A few of the worlds most dangerous commercial mishaps were triggered by ammonium nitrate explosions:.
* In 1921, an explosion of ammonium sulphate and nitrate fertiliser at the Oppau plant in Germany killed 565 individuals.
* In 1947, a fire detonated around 2,300 tonnes of the chemical aboard a vessel in the U.S. port of Texas City, causing a tidal wave. A minimum of 567 individuals were eliminated and more than 5,000 injured.
* In Toulouse, France in 2001, an explosion at an ammonium nitrate depot killed 31 and hurt 2,500.
* Ammonium nitrate stored at a Texas fertiliser plant detonated in a surge that killed 14 and hurt about 200 in 2013.

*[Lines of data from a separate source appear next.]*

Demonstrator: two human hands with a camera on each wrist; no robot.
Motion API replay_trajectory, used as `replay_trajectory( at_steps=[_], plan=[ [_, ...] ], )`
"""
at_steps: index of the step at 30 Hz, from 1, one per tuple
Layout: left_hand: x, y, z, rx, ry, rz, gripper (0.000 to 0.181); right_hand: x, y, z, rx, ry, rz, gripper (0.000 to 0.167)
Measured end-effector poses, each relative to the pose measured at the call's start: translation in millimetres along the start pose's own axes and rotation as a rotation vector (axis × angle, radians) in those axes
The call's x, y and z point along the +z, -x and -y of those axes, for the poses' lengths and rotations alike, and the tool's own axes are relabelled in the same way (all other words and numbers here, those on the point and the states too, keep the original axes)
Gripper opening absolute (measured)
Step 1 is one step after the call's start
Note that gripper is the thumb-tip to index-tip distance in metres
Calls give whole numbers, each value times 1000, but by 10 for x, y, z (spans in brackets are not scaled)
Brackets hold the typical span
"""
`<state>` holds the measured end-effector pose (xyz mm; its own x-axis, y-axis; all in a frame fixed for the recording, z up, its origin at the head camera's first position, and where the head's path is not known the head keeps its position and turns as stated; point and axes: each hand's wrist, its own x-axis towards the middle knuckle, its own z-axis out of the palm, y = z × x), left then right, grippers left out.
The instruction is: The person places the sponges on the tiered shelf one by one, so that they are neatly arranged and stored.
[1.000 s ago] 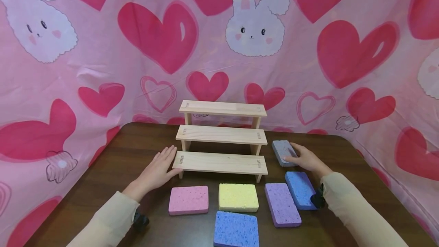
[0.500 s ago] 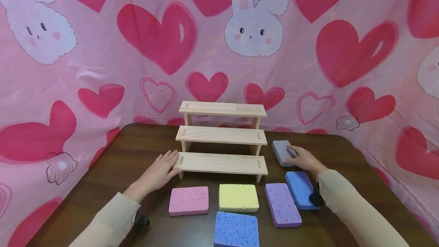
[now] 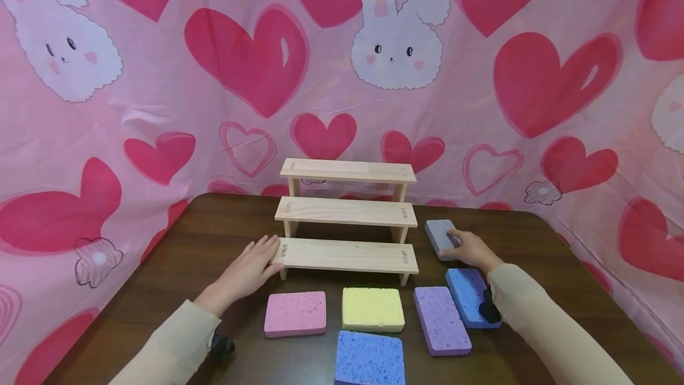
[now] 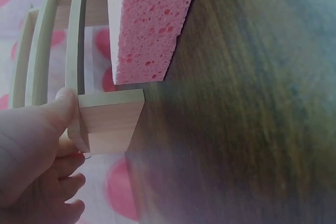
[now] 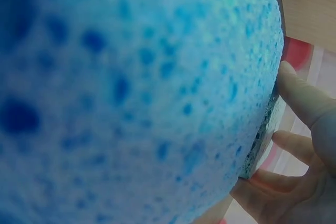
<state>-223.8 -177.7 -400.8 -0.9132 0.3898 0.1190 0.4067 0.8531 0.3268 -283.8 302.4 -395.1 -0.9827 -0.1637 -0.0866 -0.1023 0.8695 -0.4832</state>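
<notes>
A three-tier wooden display stand [image 3: 347,212] stands on the dark table. My left hand [image 3: 243,269] holds the left end of its lowest shelf; in the left wrist view the thumb [image 4: 64,103] lies against the board's edge and the fingers are on its far side. Right of the stand, my right hand [image 3: 472,251] grips a grey sponge [image 3: 440,235] lying on the table, thumb and fingers at its sides. A blue sponge [image 5: 147,87] fills most of the right wrist view, partly hiding the grey one.
In front of the stand lie a pink sponge [image 3: 295,314], a yellow sponge [image 3: 373,309], a purple sponge [image 3: 442,319] and a blue sponge [image 3: 370,358]. Another blue sponge [image 3: 467,296] lies under the right wrist. A pink heart-and-rabbit cloth [image 3: 320,76] hangs behind the table [image 3: 176,290].
My right hand and forearm have shifted slightly left over the grey sponge. My left fingertips have moved slightly onto the lowest shelf's end. The stand and sponges look unmoved.
</notes>
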Motion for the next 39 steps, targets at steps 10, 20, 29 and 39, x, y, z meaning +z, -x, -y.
replay_trajectory(
  at_steps=[10,20,29,39],
  plan=[
    [-11,2,-30,-4,-12,10,65,-19,38,23,26,19,-16,68],
    [3,-5,-24,7,-29,1,65,-84,68,-15,49,-44,-16,67],
    [-2,-2,-24,-5,-27,9,65,-314,144,38,-27,-69,-75,67],
    [-5,-6,-10,10,-56,6,65,-559,215,109,-85,-71,-132,67]
  ],
)
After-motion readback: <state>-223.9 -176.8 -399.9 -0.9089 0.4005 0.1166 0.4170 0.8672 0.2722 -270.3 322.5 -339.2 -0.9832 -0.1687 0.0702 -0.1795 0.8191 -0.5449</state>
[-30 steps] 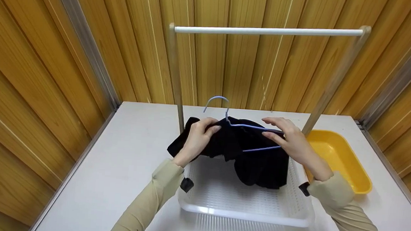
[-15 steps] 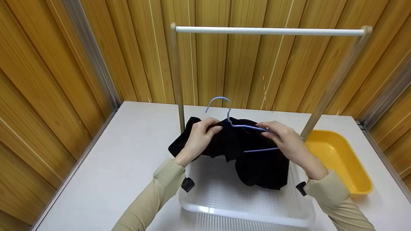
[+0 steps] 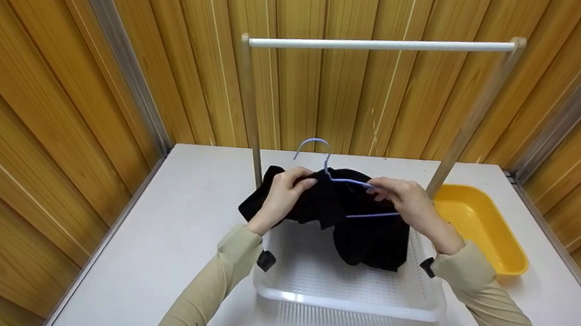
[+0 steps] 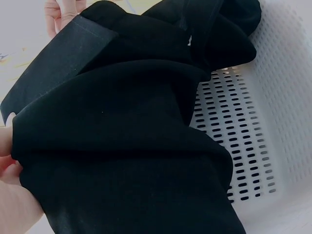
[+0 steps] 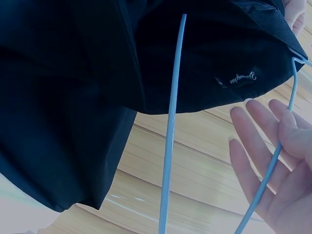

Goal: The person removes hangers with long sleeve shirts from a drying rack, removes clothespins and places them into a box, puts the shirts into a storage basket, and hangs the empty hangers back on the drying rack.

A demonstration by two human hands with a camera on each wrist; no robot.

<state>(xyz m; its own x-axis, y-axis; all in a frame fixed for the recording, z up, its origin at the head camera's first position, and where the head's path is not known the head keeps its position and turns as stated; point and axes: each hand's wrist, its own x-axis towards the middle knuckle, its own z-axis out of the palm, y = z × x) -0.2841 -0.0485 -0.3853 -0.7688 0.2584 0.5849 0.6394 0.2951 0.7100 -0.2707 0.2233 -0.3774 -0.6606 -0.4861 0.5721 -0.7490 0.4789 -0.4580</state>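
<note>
Black cloth is filling the space between two hands: a garment [image 3: 371, 238] is hanging in loose folds over the far part of a white perforated basket [image 3: 352, 306]. Its left end is reaching out past the basket's side; whether its lowest edge is touching the basket floor, I cannot tell. The left hand [image 3: 284, 190] is pinching the garment's upper edge between thumb and fingers. The right hand [image 3: 404, 200] is pinching the upper arm of a thin blue hanger [image 5: 170, 122], its thumb pressing the wire against the fingers, which are lying fairly straight in the right wrist view. The hanger's hook is standing up above the garment, below the rod and apart from it. Its left half is hiding in the cloth, while its lower bar is showing across the dark opening. Inside the garment, a label [image 5: 241, 78] is showing pale lettering.

Beyond the basket, a rack [image 3: 383, 44] with a white rod and wooden posts is standing on the white bench [image 3: 176, 216]. To the right, a yellow tray [image 3: 483, 235] is sitting beside the basket. Wood-grained panels [image 3: 345, 96] are rising behind, and beige sleeves [image 3: 192, 288] are covering the forearms.
</note>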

* In 2015, surges at a discount store ammonium nitrate and other chemicals in the Chinese port of Tianjin killed a minimum of 116 individuals.
* Andrea Sella, teacher of Inorganic Chemistry at University College London, stated of the Beirut blast: “The concept that such a quantity would have been left unattended for 6 years beggars belief, and was an accident waiting to take place.”.
USAGE IN BOMBINGS.
Ammonium nitrate can be combined with other compounds to make a bomb. It was utilized in Irish Republican Army battles in London in the 1990s, the 1995 explosion that exploded a federal structure in Oklahoma City, killing 168 individuals, and the 2002 blasts in Bali bars in which more than 200 passed away. A lot of the homemade bombs that were used against U.S. troops in Afghanistan contained ammonium nitrate.